* Task statement
Every entry that follows should be written out again exactly.

Items from a data source:

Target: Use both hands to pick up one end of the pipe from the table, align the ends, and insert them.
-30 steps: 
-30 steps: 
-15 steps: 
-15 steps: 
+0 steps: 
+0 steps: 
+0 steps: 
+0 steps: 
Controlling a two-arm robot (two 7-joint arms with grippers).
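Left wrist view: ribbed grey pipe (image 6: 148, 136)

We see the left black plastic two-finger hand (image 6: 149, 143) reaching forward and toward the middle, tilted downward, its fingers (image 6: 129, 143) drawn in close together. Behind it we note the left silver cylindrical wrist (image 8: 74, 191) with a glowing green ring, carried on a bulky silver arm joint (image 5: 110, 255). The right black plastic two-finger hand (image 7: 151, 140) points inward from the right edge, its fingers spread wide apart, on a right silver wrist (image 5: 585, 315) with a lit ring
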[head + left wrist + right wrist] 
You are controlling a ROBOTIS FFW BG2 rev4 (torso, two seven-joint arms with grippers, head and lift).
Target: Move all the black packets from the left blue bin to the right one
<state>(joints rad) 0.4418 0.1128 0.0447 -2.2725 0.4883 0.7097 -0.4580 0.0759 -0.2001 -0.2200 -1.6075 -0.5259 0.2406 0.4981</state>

* Expected answer
Target: Use both hands to pick up one end of the pipe from the table, align the ends, and insert them.
-30 steps: 
-30 steps: 
-15 steps: 
-15 steps: 
+0 steps: 
+0 steps: 
+0 steps: 
+0 steps: 
Controlling a two-arm robot (two 7-joint arms with grippers).
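Left wrist view: ribbed grey pipe (image 6: 148, 136)

We see the left black plastic two-finger hand (image 6: 149, 143) reaching forward and toward the middle, tilted downward, its fingers (image 6: 129, 143) drawn in close together. Behind it we note the left silver cylindrical wrist (image 8: 74, 191) with a glowing green ring, carried on a bulky silver arm joint (image 5: 110, 255). The right black plastic two-finger hand (image 7: 151, 140) points inward from the right edge, its fingers spread wide apart, on a right silver wrist (image 5: 585, 315) with a lit ring
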[head + left wrist + right wrist] 
You are controlling a ROBOTIS FFW BG2 rev4 (torso, two seven-joint arms with grippers, head and lift).
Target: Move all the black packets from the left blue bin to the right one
<state>(joints rad) 0.4418 0.1128 0.0447 -2.2725 0.4883 0.7097 -0.4580 0.0759 -0.2001 -0.2200 -1.6075 -0.5259 0.2406 0.4981</state>

This exercise is complete.